Diabetes is not diabetes caused by eating too much sugar. It occurs when the pancreas is no longer able to make insulin, or when the body cannot make good use of the insulin it produces. Sustained high blood sugar can cause serious diseases affecting the heart and blood vessels, eyes, kidneys, nerves and teeth. In addition, people with diabetes are at higher risk of developing infections. Diabetes is the leading cause of cardiovascular disease, blindness, kidney failure and lower limb amputations in almost all high-income countries.
Shockingly, 1 in 10 adults has diabetes. Almost half go undiagnosed.

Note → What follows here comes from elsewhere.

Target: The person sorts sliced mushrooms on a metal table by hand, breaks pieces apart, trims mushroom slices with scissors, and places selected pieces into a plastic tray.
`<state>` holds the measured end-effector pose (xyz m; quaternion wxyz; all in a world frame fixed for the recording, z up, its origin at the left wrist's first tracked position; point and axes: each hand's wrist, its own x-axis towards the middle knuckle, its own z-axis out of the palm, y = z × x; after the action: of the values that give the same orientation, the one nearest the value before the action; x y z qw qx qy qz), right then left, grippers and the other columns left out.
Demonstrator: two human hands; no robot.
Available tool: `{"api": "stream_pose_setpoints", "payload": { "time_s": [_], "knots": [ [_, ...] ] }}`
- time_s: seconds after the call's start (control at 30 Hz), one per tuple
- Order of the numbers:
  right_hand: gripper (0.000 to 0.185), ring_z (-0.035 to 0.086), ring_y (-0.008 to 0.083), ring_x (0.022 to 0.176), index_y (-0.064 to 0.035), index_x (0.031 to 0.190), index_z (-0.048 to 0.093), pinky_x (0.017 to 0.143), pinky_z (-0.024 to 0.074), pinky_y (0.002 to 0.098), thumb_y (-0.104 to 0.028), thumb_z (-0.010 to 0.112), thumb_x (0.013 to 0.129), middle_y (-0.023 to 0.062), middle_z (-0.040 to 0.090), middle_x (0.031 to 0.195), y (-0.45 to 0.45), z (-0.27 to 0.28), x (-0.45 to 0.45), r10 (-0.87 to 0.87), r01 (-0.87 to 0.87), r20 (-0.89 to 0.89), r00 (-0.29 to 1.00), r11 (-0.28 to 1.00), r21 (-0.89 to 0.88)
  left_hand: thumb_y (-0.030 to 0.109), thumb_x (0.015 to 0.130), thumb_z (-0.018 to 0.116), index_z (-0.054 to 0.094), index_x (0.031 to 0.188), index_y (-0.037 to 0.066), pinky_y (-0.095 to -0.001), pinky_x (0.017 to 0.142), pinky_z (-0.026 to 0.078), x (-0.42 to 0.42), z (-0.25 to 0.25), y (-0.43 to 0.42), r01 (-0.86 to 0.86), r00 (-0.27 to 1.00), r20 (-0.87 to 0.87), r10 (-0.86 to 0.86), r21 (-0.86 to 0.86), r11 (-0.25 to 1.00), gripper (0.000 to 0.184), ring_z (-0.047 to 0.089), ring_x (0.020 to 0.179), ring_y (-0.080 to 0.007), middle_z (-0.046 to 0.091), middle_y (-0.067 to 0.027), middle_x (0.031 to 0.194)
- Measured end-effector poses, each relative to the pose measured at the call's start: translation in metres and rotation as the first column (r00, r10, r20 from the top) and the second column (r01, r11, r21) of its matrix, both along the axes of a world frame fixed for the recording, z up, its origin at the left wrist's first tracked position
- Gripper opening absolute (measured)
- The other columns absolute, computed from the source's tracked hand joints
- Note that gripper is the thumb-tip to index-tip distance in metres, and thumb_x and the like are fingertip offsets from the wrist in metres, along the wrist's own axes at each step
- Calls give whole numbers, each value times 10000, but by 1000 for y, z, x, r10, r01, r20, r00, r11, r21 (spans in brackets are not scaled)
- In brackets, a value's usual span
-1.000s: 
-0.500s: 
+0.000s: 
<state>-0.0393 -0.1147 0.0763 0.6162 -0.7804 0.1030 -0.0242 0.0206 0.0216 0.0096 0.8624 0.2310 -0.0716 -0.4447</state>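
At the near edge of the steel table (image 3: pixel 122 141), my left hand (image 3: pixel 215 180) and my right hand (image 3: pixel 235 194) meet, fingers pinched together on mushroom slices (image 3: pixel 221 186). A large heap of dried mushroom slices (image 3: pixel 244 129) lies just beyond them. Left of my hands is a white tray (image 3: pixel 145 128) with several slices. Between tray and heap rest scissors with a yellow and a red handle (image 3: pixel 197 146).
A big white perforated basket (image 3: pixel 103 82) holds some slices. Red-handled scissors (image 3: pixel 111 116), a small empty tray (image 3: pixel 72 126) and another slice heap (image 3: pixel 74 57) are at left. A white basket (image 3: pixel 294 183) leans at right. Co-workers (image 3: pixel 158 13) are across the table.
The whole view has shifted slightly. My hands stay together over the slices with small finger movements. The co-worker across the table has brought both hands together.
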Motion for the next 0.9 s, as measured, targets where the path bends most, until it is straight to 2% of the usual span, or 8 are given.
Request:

Diabetic retinopathy is the leading cause of vision loss in adults aged 20-65 years. About one-third of people with diabetes have diabetic retinopathy, and one in 10 will develop the vision-threatening disease. About 70% of diabetic patients have systemic small blood vessel and microvascular disease
Diabetic retinopathy (DR) is one of the most serious complications of diabetic microangiopathy, and has become the leading cause of blindness among adult blind people in developed countries.
In my country, with the increase of diabetic patients, DR has increasingly become an important eye disease that endangers the eyesight of middle-aged patients. Therefore, it is very necessary for the elderly, especially those with diabetes, to check their fundus regularly.
According to the latest epidemiological data in 2020, the proportion of diabetic retinopathy (DR) among patients with type 2 diabetes in my country is as high as 30.1%, and women are especially at greater risk.
Diabetic retinopathy (DR) is the direct result of chronic high blood sugar that damages retinal capillaries, leading to leaky and clogged capillaries that can lead to vision loss and even blindness. Diabetes can also contribute to the development of eye diseases such as cataracts, glaucoma, refractive errors and double vision.
Diabetic retinopathy can lead to blindness, but for most patients, blindness is largely preventable. Diabetic retinopathy is usually asymptomatic in its early stages and requires regular eye examinations to judge the condition of the retina and give appropriate treatment in a timely manner.
Diabetic retinopathy is diagnosed and promptly referred to an ophthalmologist for treatment, laser photocoagulation and/or intravitreal injections can stop further vision loss and in some cases even improve vision if treated early .
When DR progresses to advanced disease (vision has been impaired), the treatment options are very limited, and advanced DR requires repeated treatments (such as laser photocoagulation or intravitreal injection of anti-vascular endothelial growth factor drugs), but the effect is often ineffective. Ideal, resulting in a heavy socio-economic burden. Therefore, it is of great significance to find out the risk factors that can help prevent the occurrence of DR and delay the progression of DR.